Records from a data collection:
--- START ---

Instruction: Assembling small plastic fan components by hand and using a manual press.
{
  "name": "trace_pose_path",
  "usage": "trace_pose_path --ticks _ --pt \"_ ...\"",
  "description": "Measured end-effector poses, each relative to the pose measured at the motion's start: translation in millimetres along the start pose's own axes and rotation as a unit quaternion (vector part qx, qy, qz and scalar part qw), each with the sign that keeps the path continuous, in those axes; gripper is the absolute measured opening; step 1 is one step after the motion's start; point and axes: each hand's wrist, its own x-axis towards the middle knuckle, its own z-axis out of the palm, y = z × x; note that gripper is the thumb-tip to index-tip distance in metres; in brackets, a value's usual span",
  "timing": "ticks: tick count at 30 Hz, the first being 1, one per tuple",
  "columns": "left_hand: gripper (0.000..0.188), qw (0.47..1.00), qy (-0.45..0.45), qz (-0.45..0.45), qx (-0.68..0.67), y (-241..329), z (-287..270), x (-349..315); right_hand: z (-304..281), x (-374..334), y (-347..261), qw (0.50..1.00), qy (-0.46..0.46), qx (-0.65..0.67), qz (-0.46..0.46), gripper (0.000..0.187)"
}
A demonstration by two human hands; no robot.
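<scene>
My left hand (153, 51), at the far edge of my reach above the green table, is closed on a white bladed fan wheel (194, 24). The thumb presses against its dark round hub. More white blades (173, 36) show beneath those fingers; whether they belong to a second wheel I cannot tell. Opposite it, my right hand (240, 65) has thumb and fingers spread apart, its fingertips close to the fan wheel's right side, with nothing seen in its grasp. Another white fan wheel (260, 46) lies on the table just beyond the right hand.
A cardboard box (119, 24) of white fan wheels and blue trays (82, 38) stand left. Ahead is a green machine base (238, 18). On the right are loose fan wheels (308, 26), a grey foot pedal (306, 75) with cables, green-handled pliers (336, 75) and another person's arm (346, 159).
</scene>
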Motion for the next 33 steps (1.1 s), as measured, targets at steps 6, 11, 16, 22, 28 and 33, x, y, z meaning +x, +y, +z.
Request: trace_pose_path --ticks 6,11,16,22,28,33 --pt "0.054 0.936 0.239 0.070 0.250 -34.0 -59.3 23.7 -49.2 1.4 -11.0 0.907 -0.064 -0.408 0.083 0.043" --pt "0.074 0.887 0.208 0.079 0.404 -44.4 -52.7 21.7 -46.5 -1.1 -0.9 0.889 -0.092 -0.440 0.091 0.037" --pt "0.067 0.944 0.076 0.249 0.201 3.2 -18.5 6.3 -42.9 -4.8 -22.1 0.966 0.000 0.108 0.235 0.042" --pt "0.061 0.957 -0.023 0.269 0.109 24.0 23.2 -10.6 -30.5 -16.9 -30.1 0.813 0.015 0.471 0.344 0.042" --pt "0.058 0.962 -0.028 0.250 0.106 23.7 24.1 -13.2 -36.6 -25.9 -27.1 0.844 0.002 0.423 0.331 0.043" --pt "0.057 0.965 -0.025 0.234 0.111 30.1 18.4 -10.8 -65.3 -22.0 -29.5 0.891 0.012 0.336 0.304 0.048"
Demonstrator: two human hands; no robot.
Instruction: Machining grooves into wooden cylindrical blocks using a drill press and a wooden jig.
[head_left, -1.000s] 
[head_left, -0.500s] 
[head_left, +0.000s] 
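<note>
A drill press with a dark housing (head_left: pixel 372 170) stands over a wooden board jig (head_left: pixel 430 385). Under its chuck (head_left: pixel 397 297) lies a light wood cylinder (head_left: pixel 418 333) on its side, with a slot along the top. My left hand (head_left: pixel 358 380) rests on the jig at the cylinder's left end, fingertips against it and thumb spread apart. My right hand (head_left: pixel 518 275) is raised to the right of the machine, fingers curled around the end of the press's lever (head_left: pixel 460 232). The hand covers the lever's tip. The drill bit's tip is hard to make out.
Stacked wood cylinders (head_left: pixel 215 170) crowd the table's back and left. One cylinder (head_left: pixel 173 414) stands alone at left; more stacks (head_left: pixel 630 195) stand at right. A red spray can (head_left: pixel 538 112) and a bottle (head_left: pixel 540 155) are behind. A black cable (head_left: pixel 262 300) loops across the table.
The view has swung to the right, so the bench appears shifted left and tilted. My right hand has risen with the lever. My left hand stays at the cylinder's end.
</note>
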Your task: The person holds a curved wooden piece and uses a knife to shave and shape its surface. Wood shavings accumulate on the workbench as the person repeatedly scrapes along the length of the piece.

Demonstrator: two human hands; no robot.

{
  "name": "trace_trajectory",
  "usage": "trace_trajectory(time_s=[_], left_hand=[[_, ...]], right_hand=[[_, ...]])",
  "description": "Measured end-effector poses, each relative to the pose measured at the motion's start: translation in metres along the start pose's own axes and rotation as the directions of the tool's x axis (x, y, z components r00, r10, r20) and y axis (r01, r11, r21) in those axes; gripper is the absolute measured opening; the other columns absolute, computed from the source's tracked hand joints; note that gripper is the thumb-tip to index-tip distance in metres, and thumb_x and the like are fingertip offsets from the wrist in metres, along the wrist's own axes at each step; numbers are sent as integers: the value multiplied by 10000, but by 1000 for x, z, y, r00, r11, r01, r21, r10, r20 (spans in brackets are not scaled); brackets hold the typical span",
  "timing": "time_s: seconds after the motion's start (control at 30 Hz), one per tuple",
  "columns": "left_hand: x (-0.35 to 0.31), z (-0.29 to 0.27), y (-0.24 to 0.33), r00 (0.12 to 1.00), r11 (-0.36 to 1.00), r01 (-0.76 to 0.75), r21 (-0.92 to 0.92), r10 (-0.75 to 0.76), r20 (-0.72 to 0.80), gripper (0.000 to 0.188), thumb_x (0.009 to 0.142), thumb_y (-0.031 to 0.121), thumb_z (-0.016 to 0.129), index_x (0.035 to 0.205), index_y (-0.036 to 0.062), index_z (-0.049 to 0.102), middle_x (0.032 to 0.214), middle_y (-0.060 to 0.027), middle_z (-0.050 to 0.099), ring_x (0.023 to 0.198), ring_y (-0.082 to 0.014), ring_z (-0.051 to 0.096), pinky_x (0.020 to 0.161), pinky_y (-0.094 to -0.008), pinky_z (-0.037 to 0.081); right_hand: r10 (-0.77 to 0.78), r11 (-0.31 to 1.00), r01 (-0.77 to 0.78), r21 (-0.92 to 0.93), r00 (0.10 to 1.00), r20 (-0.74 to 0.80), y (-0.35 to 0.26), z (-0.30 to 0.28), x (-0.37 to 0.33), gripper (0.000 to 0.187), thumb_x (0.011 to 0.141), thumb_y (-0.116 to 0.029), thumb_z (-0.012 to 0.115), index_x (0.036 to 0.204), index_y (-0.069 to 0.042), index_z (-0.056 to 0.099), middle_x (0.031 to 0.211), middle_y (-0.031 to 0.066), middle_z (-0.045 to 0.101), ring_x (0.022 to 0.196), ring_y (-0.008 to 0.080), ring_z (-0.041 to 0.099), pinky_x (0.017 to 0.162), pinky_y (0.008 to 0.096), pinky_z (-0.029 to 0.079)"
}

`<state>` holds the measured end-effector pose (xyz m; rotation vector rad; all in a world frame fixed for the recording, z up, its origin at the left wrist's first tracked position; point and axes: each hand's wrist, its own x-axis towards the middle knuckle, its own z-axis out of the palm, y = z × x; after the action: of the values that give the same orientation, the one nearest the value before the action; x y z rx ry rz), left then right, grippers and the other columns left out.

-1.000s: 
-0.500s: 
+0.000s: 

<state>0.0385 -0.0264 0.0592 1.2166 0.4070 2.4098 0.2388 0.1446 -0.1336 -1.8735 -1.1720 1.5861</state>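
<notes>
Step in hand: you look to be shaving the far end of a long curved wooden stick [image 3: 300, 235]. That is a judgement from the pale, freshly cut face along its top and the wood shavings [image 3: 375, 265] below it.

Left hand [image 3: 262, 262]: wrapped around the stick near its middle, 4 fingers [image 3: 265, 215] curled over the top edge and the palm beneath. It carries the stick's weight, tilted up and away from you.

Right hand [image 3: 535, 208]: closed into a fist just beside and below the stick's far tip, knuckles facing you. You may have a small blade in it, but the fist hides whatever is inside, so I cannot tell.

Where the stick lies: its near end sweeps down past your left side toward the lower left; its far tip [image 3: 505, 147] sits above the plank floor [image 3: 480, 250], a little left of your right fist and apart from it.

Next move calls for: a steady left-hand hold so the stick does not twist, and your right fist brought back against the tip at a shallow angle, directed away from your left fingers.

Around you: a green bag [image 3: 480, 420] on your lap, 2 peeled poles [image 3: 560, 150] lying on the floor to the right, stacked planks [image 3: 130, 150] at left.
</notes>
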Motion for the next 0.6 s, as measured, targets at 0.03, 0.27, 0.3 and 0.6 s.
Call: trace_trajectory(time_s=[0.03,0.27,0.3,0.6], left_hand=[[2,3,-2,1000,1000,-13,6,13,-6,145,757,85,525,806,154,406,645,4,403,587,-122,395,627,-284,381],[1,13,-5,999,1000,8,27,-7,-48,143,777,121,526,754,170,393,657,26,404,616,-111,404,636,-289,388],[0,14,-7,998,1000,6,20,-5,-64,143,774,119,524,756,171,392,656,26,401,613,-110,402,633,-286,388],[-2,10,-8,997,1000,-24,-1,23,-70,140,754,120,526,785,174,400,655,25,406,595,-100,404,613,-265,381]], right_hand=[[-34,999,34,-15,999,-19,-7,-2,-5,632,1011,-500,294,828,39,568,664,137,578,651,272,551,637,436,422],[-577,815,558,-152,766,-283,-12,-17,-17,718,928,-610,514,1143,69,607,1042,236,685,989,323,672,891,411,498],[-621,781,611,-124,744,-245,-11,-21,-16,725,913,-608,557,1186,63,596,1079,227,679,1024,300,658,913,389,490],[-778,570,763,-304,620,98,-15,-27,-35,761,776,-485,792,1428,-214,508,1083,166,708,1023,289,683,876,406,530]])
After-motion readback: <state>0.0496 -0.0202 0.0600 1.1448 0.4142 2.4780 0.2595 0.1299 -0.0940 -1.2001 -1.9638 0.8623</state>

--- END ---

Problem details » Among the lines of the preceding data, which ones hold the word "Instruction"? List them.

Written answer »
Instruction: Assembling small plastic fan components by hand and using a manual press.
Instruction: Machining grooves into wooden cylindrical blocks using a drill press and a wooden jig.

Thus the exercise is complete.